### TASK TO CARRY OUT
All of the data that appears below is to be given again precisely as written.

--- RAW DATA Enclosed Below ---

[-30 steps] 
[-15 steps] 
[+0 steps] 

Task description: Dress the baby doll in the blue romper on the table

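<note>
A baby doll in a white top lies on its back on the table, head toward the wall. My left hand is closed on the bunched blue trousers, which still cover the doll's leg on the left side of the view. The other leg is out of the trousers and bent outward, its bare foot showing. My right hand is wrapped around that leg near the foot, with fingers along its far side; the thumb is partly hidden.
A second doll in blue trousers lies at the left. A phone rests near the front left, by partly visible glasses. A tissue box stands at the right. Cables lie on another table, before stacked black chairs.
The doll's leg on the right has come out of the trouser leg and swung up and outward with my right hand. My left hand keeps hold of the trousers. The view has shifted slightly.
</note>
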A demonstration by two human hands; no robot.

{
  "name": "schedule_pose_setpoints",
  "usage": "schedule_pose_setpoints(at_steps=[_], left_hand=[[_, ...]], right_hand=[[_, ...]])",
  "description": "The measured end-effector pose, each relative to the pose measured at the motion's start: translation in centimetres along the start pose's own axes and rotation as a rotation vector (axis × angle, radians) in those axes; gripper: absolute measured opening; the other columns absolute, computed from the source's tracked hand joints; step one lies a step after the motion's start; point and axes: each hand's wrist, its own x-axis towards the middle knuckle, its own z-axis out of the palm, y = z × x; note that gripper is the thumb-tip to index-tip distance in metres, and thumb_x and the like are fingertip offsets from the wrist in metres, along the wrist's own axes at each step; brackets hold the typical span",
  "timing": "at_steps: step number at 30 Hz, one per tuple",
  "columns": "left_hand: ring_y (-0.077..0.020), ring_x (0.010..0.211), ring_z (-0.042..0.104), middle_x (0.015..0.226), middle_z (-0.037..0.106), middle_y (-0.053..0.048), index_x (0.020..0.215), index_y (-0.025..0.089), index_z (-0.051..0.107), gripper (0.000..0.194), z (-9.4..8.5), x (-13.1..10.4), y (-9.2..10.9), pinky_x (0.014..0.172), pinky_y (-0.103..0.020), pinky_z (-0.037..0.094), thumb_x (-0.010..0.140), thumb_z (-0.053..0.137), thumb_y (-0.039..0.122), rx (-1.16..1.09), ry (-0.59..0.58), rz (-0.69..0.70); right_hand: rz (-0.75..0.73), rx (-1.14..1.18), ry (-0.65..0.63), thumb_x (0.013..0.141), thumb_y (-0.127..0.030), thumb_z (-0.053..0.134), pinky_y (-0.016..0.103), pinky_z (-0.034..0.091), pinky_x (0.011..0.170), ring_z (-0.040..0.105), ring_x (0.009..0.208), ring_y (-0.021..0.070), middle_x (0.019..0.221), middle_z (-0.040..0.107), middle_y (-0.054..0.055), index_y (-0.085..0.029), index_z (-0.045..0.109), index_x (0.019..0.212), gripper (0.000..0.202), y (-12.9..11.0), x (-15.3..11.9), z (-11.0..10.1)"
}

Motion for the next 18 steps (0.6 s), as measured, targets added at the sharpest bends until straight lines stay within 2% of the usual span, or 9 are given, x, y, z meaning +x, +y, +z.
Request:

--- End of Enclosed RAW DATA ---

### ANSWER TO THIS TASK
[-30 steps] 
[-15 steps] 
[+0 steps] 

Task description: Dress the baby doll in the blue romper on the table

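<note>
A baby doll in a white top lies on its back on the table, head toward the wall. My left hand is closed on the bunched blue trousers, which still cover the doll's leg on the left side of the view. The other leg is out of the trousers and bent outward, its bare foot showing. My right hand is wrapped around that leg near the foot, with fingers along its far side; the thumb is partly hidden.
A second doll in blue trousers lies at the left. A phone rests near the front left, by partly visible glasses. A tissue box stands at the right. Cables lie on another table, before stacked black chairs.
The doll's leg on the right has come out of the trouser leg and swung up and outward with my right hand. My left hand keeps hold of the trousers. The view has shifted slightly.
</note>
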A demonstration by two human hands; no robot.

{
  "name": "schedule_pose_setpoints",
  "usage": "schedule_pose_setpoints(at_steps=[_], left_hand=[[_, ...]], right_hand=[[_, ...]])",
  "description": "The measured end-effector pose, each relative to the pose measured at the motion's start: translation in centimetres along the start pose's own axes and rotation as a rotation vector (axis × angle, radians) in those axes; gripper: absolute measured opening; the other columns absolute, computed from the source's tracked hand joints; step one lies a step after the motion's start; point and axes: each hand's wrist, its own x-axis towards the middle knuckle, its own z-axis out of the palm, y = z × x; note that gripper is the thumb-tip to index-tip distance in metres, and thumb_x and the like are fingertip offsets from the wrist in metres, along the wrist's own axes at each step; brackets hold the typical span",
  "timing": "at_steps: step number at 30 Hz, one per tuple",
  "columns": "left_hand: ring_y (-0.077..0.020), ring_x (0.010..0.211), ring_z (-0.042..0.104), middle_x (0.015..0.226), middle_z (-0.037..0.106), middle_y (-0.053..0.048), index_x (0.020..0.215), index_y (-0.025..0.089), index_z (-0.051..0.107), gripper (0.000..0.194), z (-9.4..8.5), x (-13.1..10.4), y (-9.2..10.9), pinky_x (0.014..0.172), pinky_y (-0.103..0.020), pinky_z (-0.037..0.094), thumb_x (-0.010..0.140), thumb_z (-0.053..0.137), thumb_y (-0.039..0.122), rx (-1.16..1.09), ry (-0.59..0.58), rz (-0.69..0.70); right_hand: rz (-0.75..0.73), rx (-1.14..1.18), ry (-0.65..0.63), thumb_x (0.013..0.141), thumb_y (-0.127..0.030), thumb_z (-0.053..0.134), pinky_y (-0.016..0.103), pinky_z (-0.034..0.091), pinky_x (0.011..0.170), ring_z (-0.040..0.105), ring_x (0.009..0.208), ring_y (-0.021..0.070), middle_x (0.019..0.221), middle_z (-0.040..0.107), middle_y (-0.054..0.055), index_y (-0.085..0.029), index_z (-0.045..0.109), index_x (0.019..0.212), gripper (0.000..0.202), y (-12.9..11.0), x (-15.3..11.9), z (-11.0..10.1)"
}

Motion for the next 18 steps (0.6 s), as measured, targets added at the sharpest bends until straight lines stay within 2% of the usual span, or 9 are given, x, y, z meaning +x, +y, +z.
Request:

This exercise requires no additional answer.